The first interview, where I met Ree Enlow and Larry Beatty. I vaguely remember Larry taking my picture; I remember playing games (at the interview!). I remember somebody asking Brittany Mancini what Jesus would say if he were there. “I think… he’d say something that would impact every single person in this room in a way they needed it.” We put Ree in the hot seat. I can’t remember what questions we asked her, but I know she ended with these words: “You are all already a part of the Jumonville family.” She looked around the little circle, about ten people in all, making eye contact with each of us, and spoke these words:

“You are a beautiful, unrepeatable miracle.
You are worth the air you breathe
and the space you take up.
God did not make a mistake when he created you.”

Cool, clean water rushed over my broken soul as I remembered people who had asked me what my excuse was for taking up space and oxygen.

I still remember where I was on Route 30 when I called to ask her to repeat what she had said so that I could write it down.
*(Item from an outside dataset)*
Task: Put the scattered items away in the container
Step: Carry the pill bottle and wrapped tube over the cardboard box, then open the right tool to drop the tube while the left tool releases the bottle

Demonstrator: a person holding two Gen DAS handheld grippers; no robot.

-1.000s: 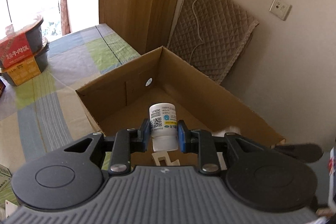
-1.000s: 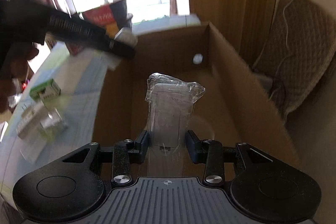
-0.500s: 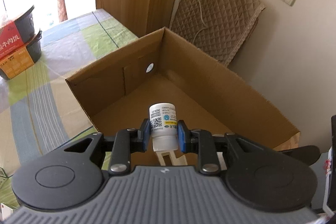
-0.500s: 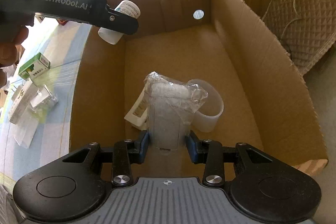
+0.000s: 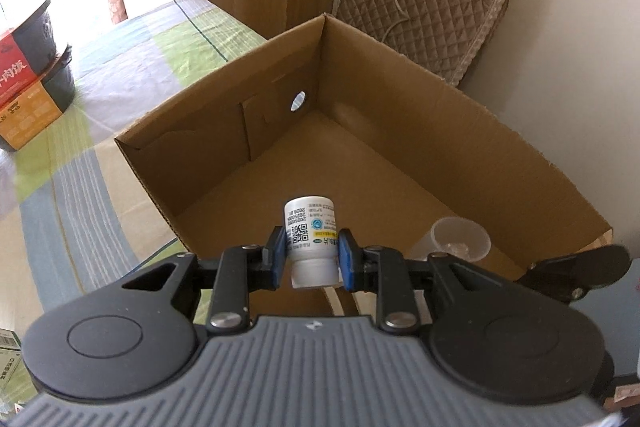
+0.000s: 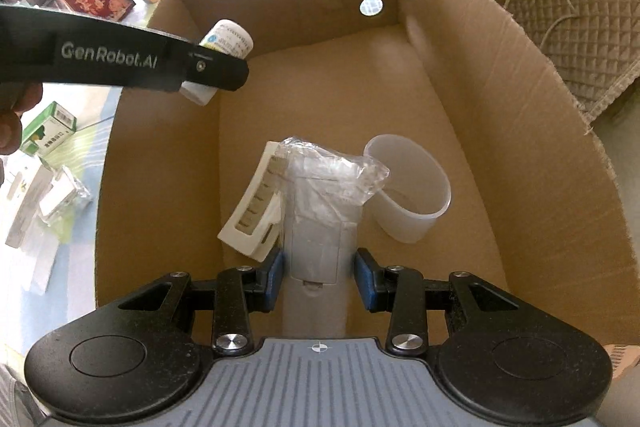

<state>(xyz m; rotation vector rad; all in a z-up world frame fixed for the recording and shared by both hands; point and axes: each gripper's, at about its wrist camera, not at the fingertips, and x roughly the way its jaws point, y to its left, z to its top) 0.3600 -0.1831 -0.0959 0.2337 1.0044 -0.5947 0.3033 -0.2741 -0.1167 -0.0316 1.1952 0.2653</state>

I printed those words out. I framed them and hung them on my wall. A few months later, I sat in a room in Ree’s house, journalling. “I think she really believes it.” I didn’t know what to do. She believed I was a beautiful unrepeatable miracle. Me, with my sad history and sad story and lack of ambition and sense of purpose.

I have learned so much. I’ve learned to respect myself, and been respected by others. I’ve learned to love and to be loved. I’ve learned how to grow up – how to be childlike without being childish. (Which isn’t to say that I do it all the time). I’ve wept over people I hurt when I didn’t do my job as well as I should have, and I learned to do it better. I learned how to lead without being distant.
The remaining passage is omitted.